IBC 2015 also will make available an “Ultra HD Master Class” on Sept. 11 that will focus on what is being done to bring a wider color gamut, HDR, better frame rates, higher resolution and enhanced audio together.

Master class leaders include top technology executives from EBU, NeuLion, Ericsson, the LG Technology Center of America, Harmonic and NAB.

As in years past, a big part of IBC 2015 will be vendor exhibits. This year, some 1,700 companies have signed up to present their technology on the convention floor.

Located in 14 themed halls at the RAI, the exhibition will include a new technology theater that gives exhibitors the chance to present case studies.

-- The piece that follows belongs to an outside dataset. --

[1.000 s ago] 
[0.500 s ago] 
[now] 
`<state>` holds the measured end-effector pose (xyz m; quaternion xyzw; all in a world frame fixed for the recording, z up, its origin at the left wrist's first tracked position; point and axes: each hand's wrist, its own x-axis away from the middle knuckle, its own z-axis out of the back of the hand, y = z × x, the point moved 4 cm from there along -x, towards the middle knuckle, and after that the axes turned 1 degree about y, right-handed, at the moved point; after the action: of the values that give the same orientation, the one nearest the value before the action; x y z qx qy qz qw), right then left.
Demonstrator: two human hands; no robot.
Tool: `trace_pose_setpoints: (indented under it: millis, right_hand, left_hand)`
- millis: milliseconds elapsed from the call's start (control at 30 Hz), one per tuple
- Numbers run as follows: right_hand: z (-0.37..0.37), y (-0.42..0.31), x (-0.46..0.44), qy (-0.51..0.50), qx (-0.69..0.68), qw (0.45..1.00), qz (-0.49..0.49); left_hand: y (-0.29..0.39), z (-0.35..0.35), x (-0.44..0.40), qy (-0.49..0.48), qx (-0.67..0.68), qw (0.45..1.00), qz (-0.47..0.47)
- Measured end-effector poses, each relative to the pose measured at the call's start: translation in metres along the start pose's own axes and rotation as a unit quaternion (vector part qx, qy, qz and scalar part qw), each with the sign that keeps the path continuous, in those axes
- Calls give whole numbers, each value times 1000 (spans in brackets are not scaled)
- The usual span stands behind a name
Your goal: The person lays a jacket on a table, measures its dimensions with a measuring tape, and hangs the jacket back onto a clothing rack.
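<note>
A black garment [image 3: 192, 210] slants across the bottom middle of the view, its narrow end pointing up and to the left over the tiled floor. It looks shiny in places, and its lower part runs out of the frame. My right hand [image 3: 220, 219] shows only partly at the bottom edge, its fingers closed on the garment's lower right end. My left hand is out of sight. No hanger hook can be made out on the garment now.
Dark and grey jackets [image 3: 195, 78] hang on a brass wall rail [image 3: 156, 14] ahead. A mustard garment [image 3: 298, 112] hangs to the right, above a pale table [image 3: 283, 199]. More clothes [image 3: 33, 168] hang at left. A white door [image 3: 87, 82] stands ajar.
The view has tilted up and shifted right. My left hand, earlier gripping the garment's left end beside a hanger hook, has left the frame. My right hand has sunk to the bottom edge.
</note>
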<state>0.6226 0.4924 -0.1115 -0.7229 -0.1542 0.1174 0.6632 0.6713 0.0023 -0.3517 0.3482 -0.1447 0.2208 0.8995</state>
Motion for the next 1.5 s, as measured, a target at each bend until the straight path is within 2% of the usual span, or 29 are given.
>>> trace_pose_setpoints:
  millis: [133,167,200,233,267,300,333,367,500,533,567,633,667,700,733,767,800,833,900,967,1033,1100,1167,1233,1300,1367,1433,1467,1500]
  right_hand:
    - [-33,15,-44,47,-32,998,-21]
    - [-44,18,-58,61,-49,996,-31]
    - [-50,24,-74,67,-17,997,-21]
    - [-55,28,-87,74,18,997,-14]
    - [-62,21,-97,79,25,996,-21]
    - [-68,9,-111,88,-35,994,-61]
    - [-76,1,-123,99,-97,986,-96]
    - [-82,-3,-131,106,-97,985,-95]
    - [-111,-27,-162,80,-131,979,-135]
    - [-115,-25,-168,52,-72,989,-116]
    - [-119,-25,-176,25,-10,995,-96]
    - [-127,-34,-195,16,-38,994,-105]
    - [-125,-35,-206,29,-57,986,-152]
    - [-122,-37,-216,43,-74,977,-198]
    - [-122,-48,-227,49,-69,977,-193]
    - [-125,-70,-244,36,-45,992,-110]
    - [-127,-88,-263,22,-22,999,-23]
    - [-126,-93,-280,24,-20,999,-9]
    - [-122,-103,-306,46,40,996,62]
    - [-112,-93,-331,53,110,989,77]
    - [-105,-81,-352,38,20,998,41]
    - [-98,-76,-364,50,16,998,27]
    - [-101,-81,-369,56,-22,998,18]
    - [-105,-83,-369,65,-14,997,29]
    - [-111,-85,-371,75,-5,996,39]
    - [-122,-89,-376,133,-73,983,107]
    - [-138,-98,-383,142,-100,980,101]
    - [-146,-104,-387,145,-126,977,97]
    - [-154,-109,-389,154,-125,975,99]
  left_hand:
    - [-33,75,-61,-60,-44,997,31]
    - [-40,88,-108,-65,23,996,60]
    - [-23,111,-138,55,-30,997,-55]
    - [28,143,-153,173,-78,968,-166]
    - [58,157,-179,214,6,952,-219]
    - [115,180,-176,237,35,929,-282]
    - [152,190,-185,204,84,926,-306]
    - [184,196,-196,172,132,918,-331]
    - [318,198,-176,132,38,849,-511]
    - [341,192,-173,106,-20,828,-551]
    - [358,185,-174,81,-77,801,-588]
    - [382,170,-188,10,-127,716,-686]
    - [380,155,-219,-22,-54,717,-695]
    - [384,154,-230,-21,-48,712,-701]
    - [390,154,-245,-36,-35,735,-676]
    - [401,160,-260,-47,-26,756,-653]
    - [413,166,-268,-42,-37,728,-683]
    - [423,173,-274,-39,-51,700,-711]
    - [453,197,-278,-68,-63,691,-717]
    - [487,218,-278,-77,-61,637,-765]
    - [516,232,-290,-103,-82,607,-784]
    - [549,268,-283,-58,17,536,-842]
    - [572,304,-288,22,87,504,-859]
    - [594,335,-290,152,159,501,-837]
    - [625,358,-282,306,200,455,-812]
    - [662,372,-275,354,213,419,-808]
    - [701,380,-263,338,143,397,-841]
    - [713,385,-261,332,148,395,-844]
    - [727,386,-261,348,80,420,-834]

Familiar features of IBC will once again contribute to the unique flavor of annual gathering. The IBC Innovation Awards, which recognize excellence in three separate categories —content creation, content management and content delivery —will be presented on Sept. 13 and focus the attention of attendees on the pinnacle of the attainable.

Among the 10 finalists for the Innovation Awards are Disney/ABC Television for its new master control and playout transition from SDI to IP; the Pac-12 Networks for its use of commodity Internet connections to contribute video coverage of 850 annual sporting events to three control rooms where production is done; and the U.K.’s Channel 4 for use of an app as the catalyst for its talent contest The Singer Takes it All.

The IBC Big Screen Experience will once again push the envelope of what is possible in digital cinema display. This year, the experience will offer in-depth looks at high dynamic range, immersive audio and immersive video. On Sept. 12, the IBC Big Screen will present 20th Century Fox’s Fantastic Four with Dolby’s Atmos next-generation immersive audio, QSC loudspeakers, Christie 6p laser projection and Hawkness screens.

As has happened at least twice in recent memory — the Sept. 11, 2001, terrorist attack on the World Trade Center and Pentagon, and the beginning of the Great Recession in 2008 — this year’s edition of IBC may be opening during a notable degree of tumult, given the recent stock market swoon and continued changes in how viewers access and watch video content.

But if those past trying times provide a template for this year’s gathering, IBC 2015 will deliver conference sessions, papers, keynotes and exhibits that can give broadcasters new insights on how to weather the storm, and emerge stronger and better positioned for success once the clouds lift.